How Fast and Where Does Prostate Cancer Spread (metastasis)?
Like other cancers, prostate cancer can spread (metastasis) from the site of where it first started to other sites of the body. Once it spreads, the disease may still respond to the treatment, but typically it is now no longer to be cured. Bones, liver, and lungs are the most common sites for prostate cancer metastasis. How do you know that it has spread? And how fast this metastasis?
In the U.S, the number of men diagnosed with the disease at later stages decreases drastically due to the implementation of PSA (prostate specific antigen) screening test [1].
Men with many risk factors of prostate cancer should start discussing the test with their doctor earlier. Visit this section for more information about this!
The PSA test is also recommended in other countries (such as UK and Canada). However whether this test is necessary for all men is debatable.

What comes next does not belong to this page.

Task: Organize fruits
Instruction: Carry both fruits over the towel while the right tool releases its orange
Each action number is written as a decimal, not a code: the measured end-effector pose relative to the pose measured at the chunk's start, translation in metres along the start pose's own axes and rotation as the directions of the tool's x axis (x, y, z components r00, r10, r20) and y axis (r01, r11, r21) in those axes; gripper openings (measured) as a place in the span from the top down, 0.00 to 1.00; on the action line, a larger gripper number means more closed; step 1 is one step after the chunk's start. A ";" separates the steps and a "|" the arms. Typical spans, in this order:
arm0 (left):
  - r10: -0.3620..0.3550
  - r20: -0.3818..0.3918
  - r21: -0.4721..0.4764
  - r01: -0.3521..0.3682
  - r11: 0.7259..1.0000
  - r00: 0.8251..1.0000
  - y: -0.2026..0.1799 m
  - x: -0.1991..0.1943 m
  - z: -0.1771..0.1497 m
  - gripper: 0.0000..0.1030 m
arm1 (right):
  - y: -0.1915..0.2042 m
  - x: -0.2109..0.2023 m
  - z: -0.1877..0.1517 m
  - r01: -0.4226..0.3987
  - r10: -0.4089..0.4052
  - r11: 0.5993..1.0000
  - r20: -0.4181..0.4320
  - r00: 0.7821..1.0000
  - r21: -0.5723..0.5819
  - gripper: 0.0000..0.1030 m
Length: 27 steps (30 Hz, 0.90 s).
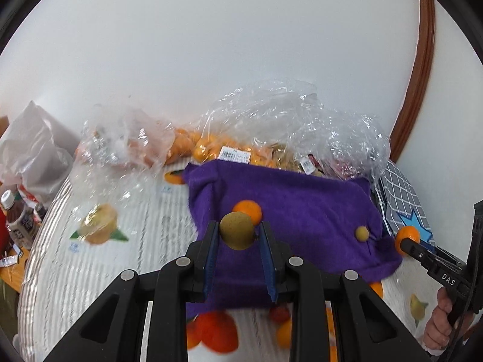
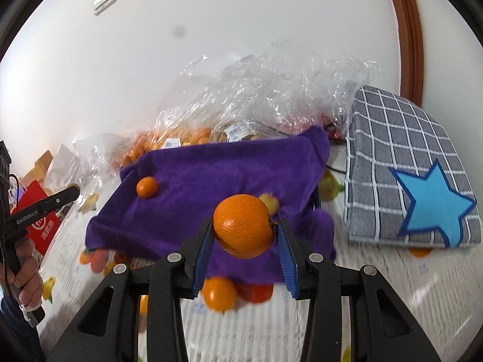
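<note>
My left gripper (image 1: 237, 230) is shut on a brownish-green round fruit (image 1: 237, 230), held above the purple towel (image 1: 302, 211). A small orange (image 1: 249, 209) and a small green fruit (image 1: 361, 233) lie on that towel. My right gripper (image 2: 244, 226) is shut on a large orange (image 2: 244, 226) above the towel's (image 2: 211, 181) near edge; it also shows at the right of the left wrist view (image 1: 407, 238). In the right wrist view a small orange (image 2: 147, 187) lies on the towel, a yellowish fruit (image 2: 270, 202) sits behind the held orange, and another orange (image 2: 219, 293) lies on the tablecloth below.
Clear plastic bags of oranges (image 1: 211, 144) and other fruit (image 2: 256, 96) stand behind the towel by the wall. A grey checked cloth with a blue star (image 2: 407, 166) lies at the right. Bottles (image 1: 18, 220) and a white bag (image 1: 33, 147) are at the left. The tablecloth (image 1: 151, 226) has printed fruit.
</note>
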State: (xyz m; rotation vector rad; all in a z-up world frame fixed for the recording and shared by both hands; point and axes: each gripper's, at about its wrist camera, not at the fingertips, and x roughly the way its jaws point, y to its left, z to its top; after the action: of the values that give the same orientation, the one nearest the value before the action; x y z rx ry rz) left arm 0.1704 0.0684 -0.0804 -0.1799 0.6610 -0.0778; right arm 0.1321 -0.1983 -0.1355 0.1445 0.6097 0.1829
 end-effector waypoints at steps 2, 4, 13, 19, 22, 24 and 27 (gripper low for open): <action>-0.004 0.000 0.005 0.004 1.000 1.000 -0.006 0.011 0.004 0.75 | 0.000 0.006 0.009 0.000 0.000 1.000 0.003 1.000 -0.007 0.60; -0.009 -0.001 0.010 0.009 1.000 1.000 -0.012 0.024 0.004 0.75 | 0.000 0.013 0.017 0.004 -0.003 1.000 0.013 1.000 -0.016 0.60; -0.028 -0.051 -0.035 0.027 0.999 0.998 -0.011 0.071 -0.015 0.75 | -0.015 0.045 0.012 0.015 -0.015 1.000 -0.036 0.999 -0.002 0.60; -0.022 -0.068 -0.038 0.020 0.999 0.997 -0.008 0.080 -0.025 0.75 | -0.020 0.057 0.004 -0.002 0.003 1.000 -0.074 0.997 0.009 0.60; -0.024 -0.052 -0.061 0.021 0.998 0.998 -0.006 0.081 -0.027 0.75 | -0.015 0.061 0.001 0.005 -0.006 1.000 -0.077 0.997 -0.018 0.60; -0.033 -0.049 -0.074 0.030 0.997 0.998 -0.003 0.080 -0.027 0.75 | -0.013 0.065 -0.001 0.007 -0.010 1.000 -0.085 0.996 -0.029 0.60; -0.026 -0.064 -0.093 0.020 0.996 0.998 0.001 0.083 -0.027 0.75 | -0.013 0.070 -0.003 0.008 -0.011 0.999 -0.102 0.995 -0.031 0.60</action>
State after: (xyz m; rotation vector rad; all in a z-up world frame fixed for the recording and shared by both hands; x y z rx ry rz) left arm 0.2192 0.0550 -0.1515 -0.2746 0.7277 -0.0759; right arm 0.1886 -0.1956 -0.1788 0.1032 0.7092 0.1913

For those who eventually don’t have prostate cancer in their life, the choice to take the test may put them at high risk of getting over-diagnosis, making anxiety more likely.
Therefore, some experts agree that the screening prostate cancer test is more recommended for those who have some /many risk factors of the disease. For more advice, consult more with your GP!
There are several procedures and tests that need to be performed by doctors before making diagnosis. These may include [2]:
PSA screening test
Prostate specific antigen is a kind of protein produced by prostate cells (both for normal and abnormal cells). The elevated level of PSA may signal the existence of abnormal growth, which could be a benign tumor (non-cancerous) and cancerous tumor.
However there are also patients with prostate cancer who don’t have significant elevated levels of PSA.
Rectal examinations
At first, the specialist may need to do it manually (by putting a gloved finger into the rectum) to find any signs (such as hard prostate or lumpy) that point to the abnormal condition of prostate gland.
Then if necessary, the specialist may need to perform an ultrasound scan. This is purposed to examine the gland of prostate. Before taking the test, your specialist asks you to get a bowel movement so thus your rectum is empty.
This test uses an appropriate sound wave to create more detailed picture of your prostate gland.
Biopsy procedure
If there is a lump /hardening of prostate gland, you may need to take a biopsy test, a procedure to take a sample of tissue /cells (a biopsy) which then will be closely analyzed and examined under a special microscope to determine whether or not these cells are cancerous cells.
There are several options to take a biopsy. But in many cases, specialists take it through the rectum of patient. Sometimes, it’s removed from the skin behind testicles.
If the result of your biopsy doesn’t point to the existence of cancerous cells, but your specialist still believe that there may be a small cancer of prostate – you may be suggested to take another special biopsy test called ‘transperineal template biopsy’. This additional test is more accurate to find small prostate cancer cells that may be missed by your previous biopsy.
IVU or IVP – Intravenous urogram
It is less common to be used in diagnosing prostate cancer. But it may bes suggested if you have difficulties associated with urination or symptoms of a blockage /problem associated with the kidneys.
See also how cancer of prostate affects the male urinary system in this section!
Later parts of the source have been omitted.